In January 2007, the U.S. Air Force formally launched the KC-X program with a request for proposal (RFP). KC-X is first phase of three acquisition programs to replace the KC-135 fleet.[27] On 29 February 2008, the US Defense Department announced that it had selected the EADS/Northrop Grumman “KC-30” (to be designated the KC-45A) over the Boeing KC-767.[28] On 18 June 2008, the US Government Accountability Officesustained Boeing’s protest of the selection of the Northrop Grumman/EADS’s tanker.[29] In 2010, the US Air Force restarted the KC-X competition with the release of a revised request for proposal (RFP).[30] After evaluating bids, the USAF selected the Boeing 767 design, with the military designation KC-46, as a replacement in February 2011.[31]

Variants

See Boeing C-135 Stratolifter for further details on the C-135 family.
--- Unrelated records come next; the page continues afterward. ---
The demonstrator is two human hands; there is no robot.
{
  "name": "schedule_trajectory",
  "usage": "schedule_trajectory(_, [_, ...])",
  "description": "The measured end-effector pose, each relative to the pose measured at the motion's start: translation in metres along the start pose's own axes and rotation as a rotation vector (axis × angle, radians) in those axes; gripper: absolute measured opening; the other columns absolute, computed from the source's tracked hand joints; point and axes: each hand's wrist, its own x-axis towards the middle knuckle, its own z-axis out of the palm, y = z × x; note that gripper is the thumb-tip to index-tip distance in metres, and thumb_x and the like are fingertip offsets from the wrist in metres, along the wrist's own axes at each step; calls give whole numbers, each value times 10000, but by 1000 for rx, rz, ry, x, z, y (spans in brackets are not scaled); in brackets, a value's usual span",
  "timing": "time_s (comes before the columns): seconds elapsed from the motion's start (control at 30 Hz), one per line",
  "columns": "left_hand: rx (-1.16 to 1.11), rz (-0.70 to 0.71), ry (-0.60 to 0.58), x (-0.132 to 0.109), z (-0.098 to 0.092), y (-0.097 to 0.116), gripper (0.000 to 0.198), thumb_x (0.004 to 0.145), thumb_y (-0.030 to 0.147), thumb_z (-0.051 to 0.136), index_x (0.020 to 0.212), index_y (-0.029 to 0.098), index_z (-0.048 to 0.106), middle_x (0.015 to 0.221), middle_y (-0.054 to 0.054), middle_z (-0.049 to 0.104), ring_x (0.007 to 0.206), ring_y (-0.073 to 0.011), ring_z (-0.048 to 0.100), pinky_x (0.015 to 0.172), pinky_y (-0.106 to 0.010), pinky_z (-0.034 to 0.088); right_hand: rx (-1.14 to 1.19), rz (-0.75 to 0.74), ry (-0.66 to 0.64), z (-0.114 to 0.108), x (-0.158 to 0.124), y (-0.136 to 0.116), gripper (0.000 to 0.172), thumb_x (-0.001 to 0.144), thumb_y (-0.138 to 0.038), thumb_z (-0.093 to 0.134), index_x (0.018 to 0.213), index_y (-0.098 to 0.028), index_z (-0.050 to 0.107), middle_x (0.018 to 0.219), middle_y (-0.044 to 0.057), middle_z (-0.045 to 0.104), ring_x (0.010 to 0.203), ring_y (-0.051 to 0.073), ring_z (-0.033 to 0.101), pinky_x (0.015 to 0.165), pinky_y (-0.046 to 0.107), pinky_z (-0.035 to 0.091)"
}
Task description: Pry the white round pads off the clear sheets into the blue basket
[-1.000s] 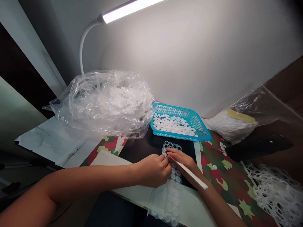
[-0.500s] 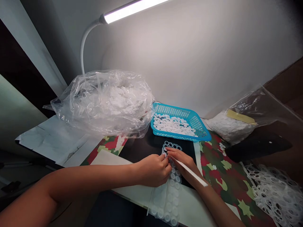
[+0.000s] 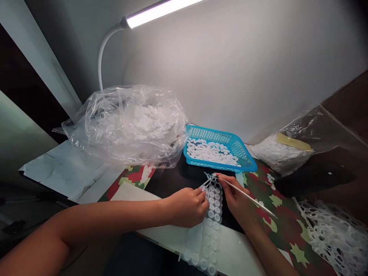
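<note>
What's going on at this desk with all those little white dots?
A person is working under a lamp with a clear strip studded with small white discs. The left hand pinches the strip's side, while the right hand holds a thin white stick, fingertips at the strip's lifted top end. Just beyond, a blue basket holds loose white discs. Punched-out webbing lies heaped to the right.
</note>
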Motion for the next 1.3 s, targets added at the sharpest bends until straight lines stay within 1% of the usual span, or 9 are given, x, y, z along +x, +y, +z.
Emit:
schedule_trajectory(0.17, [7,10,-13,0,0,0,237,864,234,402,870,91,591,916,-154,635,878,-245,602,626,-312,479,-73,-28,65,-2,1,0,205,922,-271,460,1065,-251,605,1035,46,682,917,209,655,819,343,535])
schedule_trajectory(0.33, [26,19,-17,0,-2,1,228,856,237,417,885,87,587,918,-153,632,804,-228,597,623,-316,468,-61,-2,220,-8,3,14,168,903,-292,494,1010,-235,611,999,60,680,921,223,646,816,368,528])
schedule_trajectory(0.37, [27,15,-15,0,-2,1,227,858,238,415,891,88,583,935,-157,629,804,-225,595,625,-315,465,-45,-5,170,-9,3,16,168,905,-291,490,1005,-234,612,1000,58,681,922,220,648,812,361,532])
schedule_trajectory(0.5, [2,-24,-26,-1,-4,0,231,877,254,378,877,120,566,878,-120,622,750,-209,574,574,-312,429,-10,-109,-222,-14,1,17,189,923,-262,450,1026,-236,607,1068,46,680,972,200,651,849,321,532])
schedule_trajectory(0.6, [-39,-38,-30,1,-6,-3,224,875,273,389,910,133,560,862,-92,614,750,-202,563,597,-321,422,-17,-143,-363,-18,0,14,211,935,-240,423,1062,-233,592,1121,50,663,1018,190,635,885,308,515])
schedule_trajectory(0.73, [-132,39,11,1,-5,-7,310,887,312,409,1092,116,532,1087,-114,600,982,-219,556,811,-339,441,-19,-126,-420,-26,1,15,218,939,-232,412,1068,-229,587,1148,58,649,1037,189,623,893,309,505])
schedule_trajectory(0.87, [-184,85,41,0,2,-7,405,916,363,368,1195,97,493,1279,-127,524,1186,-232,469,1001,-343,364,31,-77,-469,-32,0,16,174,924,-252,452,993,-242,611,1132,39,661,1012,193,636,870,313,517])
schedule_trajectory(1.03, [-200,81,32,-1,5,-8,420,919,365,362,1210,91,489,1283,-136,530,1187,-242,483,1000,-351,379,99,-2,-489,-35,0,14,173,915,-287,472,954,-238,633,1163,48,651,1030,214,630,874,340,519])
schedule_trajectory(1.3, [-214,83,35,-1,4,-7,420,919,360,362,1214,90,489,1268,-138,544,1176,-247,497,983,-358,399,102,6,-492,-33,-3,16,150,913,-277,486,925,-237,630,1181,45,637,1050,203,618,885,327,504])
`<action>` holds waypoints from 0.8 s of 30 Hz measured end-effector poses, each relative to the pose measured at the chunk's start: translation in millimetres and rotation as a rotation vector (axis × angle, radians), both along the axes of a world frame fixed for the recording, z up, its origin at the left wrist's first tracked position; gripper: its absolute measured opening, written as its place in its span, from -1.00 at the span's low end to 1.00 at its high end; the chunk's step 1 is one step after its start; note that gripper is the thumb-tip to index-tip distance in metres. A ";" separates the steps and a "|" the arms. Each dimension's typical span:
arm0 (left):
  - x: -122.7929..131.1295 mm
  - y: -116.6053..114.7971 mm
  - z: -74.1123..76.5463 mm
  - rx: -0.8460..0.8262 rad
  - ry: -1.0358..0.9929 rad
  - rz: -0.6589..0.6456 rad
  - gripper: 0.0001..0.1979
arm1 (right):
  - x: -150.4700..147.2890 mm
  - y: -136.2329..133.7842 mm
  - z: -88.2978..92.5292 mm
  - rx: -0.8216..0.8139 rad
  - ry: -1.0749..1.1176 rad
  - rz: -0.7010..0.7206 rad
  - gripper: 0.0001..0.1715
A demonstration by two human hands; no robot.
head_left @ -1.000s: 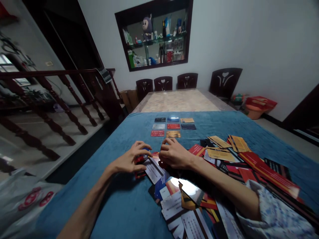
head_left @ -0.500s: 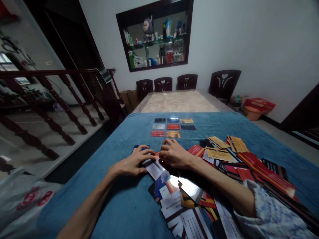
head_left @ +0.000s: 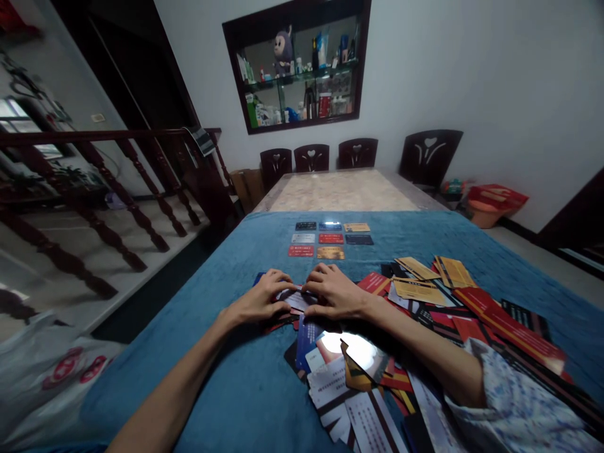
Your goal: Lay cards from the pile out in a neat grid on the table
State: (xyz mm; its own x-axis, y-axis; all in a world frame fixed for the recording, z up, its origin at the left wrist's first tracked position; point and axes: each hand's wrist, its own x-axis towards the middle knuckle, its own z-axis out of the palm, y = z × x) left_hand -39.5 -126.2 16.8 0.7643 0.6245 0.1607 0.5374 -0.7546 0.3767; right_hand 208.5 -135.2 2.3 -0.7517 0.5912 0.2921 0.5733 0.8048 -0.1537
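Note:
Between both hands is a pale card point(head_left: 296, 299), its left end pinched by my left hand point(head_left: 265, 298) and its right end by my right hand point(head_left: 334, 293). Under and below the hands lie more cards, among them a dark blue card point(head_left: 307, 340) and a white card with a dark stripe point(head_left: 372, 423). A glossy card point(head_left: 365, 353) reflects light near my right forearm. Beyond the hands, several cards lie flat in rows, including a red card point(head_left: 331, 239) and a gold card point(head_left: 331, 253). What lies directly beneath my fingers is partly hidden.
A large heap of mixed cards point(head_left: 465, 314) spreads to the right on the blue cloth point(head_left: 226, 277). Chairs point(head_left: 357, 153) stand beyond the bare far end of the table point(head_left: 344, 190). A plastic bag point(head_left: 56, 371) is at the lower left.
The pale card has moved up from the pile's upper left and turned more level. My right thumb has come down onto it, and my left hand has shifted slightly right.

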 end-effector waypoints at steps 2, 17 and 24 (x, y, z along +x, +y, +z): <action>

Active KC-135 aircraft liveries

KC-135A
Original production version powered by four Pratt & Whitney J57s, 732 built. Given the Boeing model numbers 717-100A, 717-146 and 717-148.[32]
NKC-135A
Test-configured KC-135A.
KC-135B
Airborne command post version with 17 built equipped with turbofan engines. Provided with in-flight refueling capability and redesignated EC-135C.[33] Given the model number 717-166.[32]
KC-135D
All four RC-135As (Pacer Swan) were modified to partial KC-135A configuration in 1979.[34][35] The four aircraft (serial numbers 63-8058, 63-8059, 63-8060 and 63-8061) were given a unique designation KC-135D as they differed from the KC-135A in that they were built with a flight engineer’s position on the flight deck.[36] The flight engineer’s position was removed when the aircraft were modified to KC-135 standards but they retained their electrically powered wing flap secondary (emergency) drive mechanism and second air conditioning pack which had been used to cool the RC-135As on-board photo-mapping systems.[37] Later re-engined with Pratt & Whitney TF33 engines and a cockpit update to KC-135E standards in 1990 and are were retired to the 309th AMARG at Davis-Monthan AFB, AZ in 2007.[35][38]
KC-135E
Air National Guard and Air Force Reserve KC-135As re-engined with Pratt & Whitney TF-33-PW-102 engines from retired 707 airliners (161 modified). All E model aircraft were retired to the 309th AMARG at Davis-Monthan AFB by September 2009 and replaced with R models.[8][39]
NKC-135E
Test-configured KC-135E.
KC-135Q
KC-135As modified to carry JP-7 fuel necessary for the SR-71 Blackbird, 56 modified,[33] survivors to KC-135T.
KC-135R (1960s)
4 JC/KC-135As converted to Rivet Stand (Later Rivet Quick) configuration for reconnaissance and evaluation of above ground nuclear test (55-3121, 59-1465, 59-1514, 58-0126, 58-0126 replaced 59-1465 after 59-1465 crashed in 1965). These aircraft were powered by Pratt & Whitney J57 Engines and were based at Offutt AFB, Nebraska.
KC-135R
KC-135As and some KC-135Es re-engined with CFM-56 engines, at least 361 converted.
KC-135R(RT)
Receiver-capable KC-135R Stratotanker, 8 modified with either a Boeing or LTV receiver system and a secure voice SATCOM radio.
KC-135T
KC-135Q re-engined with CFM-56 engines, 54 modified.
EC-135Y
An airborne command post modified in 1984 to support CINCCENT. Aircraft 55-3125 was the only EC-135Y. Unlike its sister EC-135N, it was a true tanker that could also receive in-flight refueling. Pratt & Whitney TF-33-PW-102. Currently retired to 309th AMARG at Davis-Monthan AFB, AZ.